▶ _Assignment_:
Give again, word for word, every line in the entries below from the line with "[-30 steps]" up to and including the line with "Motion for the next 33", and no other line.
──────── Data records ────────
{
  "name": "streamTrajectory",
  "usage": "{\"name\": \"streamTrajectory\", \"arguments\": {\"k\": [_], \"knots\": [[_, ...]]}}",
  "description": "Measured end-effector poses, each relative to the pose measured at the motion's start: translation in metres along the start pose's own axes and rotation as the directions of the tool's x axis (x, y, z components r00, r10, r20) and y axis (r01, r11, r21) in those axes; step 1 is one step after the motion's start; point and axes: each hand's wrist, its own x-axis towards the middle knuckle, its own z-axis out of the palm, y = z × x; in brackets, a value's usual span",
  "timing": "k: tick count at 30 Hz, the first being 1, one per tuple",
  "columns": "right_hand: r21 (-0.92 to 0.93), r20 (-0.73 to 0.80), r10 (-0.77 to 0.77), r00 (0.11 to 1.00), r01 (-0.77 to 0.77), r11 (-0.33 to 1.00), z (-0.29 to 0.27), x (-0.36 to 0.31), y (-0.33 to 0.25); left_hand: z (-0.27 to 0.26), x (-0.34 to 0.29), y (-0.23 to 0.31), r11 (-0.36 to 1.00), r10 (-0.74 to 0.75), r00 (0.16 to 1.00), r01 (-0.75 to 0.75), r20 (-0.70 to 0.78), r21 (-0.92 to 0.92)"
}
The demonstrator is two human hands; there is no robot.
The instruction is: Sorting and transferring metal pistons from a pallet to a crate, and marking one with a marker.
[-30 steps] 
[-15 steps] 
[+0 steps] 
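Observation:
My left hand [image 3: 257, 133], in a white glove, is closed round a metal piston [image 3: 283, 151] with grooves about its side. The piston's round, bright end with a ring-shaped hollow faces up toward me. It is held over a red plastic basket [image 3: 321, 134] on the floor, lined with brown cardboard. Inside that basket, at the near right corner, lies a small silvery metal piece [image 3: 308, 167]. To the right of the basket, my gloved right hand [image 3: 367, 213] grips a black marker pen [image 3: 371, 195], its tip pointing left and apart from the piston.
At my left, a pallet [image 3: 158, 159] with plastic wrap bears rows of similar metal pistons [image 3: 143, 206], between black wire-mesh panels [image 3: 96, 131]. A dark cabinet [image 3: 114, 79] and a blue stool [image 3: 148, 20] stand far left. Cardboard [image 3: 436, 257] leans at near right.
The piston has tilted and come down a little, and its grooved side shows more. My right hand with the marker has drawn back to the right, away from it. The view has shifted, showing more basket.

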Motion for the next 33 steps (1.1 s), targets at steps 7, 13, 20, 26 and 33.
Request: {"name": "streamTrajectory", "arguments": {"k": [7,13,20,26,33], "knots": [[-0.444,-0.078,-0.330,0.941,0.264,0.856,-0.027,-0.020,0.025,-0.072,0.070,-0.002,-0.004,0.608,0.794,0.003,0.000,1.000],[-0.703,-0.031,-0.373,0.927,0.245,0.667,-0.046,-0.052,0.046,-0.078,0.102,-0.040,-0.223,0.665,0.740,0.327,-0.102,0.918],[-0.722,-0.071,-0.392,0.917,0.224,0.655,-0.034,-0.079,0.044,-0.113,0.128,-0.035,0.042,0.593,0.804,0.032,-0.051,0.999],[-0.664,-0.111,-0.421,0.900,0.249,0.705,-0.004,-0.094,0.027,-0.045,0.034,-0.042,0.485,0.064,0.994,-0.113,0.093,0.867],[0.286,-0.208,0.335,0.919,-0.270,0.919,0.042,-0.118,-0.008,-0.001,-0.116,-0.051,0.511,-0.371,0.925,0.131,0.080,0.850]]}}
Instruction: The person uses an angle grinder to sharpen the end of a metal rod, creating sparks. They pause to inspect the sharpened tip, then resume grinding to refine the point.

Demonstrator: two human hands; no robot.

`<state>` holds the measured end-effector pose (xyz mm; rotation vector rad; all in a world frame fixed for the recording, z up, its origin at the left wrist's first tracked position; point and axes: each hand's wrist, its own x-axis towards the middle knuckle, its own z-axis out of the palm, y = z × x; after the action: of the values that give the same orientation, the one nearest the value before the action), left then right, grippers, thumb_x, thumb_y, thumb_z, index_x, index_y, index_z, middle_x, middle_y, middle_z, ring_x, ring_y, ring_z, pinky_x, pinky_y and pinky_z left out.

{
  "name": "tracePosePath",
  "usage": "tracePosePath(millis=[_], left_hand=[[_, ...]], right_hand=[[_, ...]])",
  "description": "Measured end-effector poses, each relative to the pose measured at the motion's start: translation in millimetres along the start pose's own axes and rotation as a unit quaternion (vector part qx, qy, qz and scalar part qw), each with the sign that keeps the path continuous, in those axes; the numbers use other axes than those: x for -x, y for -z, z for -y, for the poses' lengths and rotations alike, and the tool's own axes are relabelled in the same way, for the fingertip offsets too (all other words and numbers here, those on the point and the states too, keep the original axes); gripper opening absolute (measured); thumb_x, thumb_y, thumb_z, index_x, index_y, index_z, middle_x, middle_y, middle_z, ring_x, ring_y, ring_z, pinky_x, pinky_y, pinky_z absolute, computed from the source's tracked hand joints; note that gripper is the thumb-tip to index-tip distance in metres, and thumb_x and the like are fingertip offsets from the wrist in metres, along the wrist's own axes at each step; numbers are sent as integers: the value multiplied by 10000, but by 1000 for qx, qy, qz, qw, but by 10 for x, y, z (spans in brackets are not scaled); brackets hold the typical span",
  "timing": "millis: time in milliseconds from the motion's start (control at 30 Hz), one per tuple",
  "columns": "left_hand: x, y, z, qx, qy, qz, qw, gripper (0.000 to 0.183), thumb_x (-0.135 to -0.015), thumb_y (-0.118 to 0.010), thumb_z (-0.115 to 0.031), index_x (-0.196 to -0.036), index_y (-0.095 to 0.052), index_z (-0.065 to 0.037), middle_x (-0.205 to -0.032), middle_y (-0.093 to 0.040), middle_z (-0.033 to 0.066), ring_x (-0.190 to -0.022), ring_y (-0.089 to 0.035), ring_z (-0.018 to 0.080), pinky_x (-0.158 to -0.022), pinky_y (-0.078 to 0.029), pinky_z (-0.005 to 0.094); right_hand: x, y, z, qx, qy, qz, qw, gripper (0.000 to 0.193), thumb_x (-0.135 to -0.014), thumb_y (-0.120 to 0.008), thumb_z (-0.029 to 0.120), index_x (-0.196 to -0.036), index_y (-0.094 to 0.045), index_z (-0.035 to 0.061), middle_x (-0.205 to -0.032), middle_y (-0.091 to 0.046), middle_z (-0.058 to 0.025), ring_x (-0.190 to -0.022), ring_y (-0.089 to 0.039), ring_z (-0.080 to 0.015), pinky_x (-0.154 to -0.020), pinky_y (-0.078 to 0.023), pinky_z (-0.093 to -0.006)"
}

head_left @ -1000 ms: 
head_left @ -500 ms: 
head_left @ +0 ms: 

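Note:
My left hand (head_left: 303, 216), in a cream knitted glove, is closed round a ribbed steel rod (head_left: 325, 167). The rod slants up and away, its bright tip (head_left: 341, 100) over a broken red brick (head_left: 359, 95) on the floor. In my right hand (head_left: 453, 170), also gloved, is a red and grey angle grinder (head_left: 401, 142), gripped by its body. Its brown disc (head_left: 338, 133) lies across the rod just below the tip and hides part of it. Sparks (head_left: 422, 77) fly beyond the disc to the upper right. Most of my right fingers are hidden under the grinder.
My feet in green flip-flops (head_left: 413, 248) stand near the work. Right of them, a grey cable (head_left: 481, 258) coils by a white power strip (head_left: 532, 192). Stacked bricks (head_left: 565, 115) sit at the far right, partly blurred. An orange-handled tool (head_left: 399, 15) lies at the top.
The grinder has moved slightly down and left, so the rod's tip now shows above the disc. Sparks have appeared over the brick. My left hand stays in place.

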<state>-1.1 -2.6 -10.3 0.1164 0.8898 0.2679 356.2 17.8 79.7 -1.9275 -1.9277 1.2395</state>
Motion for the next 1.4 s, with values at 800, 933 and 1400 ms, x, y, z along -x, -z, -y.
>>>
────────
▶ _Solution for this problem_:
[-30 steps] 
[-15 steps] 
[+0 steps] 
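Observation:
My left hand [image 3: 257, 133], in a white glove, is closed round a metal piston [image 3: 283, 151] with grooves about its side. The piston's round, bright end with a ring-shaped hollow faces up toward me. It is held over a red plastic basket [image 3: 321, 134] on the floor, lined with brown cardboard. Inside that basket, at the near right corner, lies a small silvery metal piece [image 3: 308, 167]. To the right of the basket, my gloved right hand [image 3: 367, 213] grips a black marker pen [image 3: 371, 195], its tip pointing left and apart from the piston.
At my left, a pallet [image 3: 158, 159] with plastic wrap bears rows of similar metal pistons [image 3: 143, 206], between black wire-mesh panels [image 3: 96, 131]. A dark cabinet [image 3: 114, 79] and a blue stool [image 3: 148, 20] stand far left. Cardboard [image 3: 436, 257] leans at near right.
The piston has tilted and come down a little, and its grooved side shows more. My right hand with the marker has drawn back to the right, away from it. The view has shifted, showing more basket.
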
Motion for the next 33 steps (1.1 s), targets at steps 7, 13, 20, 26 and 33.

The answer has been given in full.